▶ Problem description:
What is the number of lines in the data that hold the string "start"? Reply with that number only.
• • • •
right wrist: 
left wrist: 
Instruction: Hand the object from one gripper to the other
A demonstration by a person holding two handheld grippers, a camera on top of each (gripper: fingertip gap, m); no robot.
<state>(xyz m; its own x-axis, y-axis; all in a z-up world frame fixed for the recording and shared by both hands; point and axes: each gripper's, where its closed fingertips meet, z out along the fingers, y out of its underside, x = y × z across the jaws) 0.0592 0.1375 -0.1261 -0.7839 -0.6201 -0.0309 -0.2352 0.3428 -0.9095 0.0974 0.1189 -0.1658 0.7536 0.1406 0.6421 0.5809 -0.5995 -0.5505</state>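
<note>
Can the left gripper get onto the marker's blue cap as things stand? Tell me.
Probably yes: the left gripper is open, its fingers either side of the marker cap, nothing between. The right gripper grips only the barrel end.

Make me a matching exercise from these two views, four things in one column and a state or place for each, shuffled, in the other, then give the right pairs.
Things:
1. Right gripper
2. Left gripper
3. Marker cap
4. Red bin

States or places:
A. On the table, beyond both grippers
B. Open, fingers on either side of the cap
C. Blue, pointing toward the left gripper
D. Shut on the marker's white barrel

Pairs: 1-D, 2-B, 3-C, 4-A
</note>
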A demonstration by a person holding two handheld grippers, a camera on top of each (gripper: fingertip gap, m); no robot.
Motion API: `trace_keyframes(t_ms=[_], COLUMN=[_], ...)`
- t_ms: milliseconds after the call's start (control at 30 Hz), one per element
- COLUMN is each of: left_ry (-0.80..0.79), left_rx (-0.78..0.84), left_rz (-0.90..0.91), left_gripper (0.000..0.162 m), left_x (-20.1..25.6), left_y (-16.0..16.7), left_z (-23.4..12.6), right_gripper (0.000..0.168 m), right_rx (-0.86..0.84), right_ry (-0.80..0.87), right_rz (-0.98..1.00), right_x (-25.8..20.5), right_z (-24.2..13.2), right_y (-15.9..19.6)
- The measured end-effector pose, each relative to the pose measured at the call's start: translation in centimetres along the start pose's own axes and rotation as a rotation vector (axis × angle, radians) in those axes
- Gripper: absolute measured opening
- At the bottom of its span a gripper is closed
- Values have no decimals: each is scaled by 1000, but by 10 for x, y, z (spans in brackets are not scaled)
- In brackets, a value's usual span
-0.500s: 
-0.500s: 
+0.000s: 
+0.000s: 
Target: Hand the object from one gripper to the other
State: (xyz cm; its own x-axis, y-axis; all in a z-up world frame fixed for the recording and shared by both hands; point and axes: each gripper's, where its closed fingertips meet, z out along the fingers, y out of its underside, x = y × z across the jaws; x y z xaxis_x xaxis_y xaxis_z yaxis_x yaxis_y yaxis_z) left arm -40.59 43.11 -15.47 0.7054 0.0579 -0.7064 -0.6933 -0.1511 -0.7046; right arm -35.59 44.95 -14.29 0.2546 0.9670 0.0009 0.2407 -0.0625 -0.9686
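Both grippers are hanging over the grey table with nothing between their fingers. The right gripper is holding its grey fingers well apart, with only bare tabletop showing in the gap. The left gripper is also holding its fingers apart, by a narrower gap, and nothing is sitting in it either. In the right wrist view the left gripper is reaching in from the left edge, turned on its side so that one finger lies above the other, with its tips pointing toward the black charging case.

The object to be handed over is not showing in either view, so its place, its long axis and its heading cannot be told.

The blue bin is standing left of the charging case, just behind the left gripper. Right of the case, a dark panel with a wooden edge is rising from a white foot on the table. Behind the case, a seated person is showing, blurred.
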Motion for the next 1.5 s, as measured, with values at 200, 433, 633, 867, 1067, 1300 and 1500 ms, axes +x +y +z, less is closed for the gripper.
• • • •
▶ Reply:
2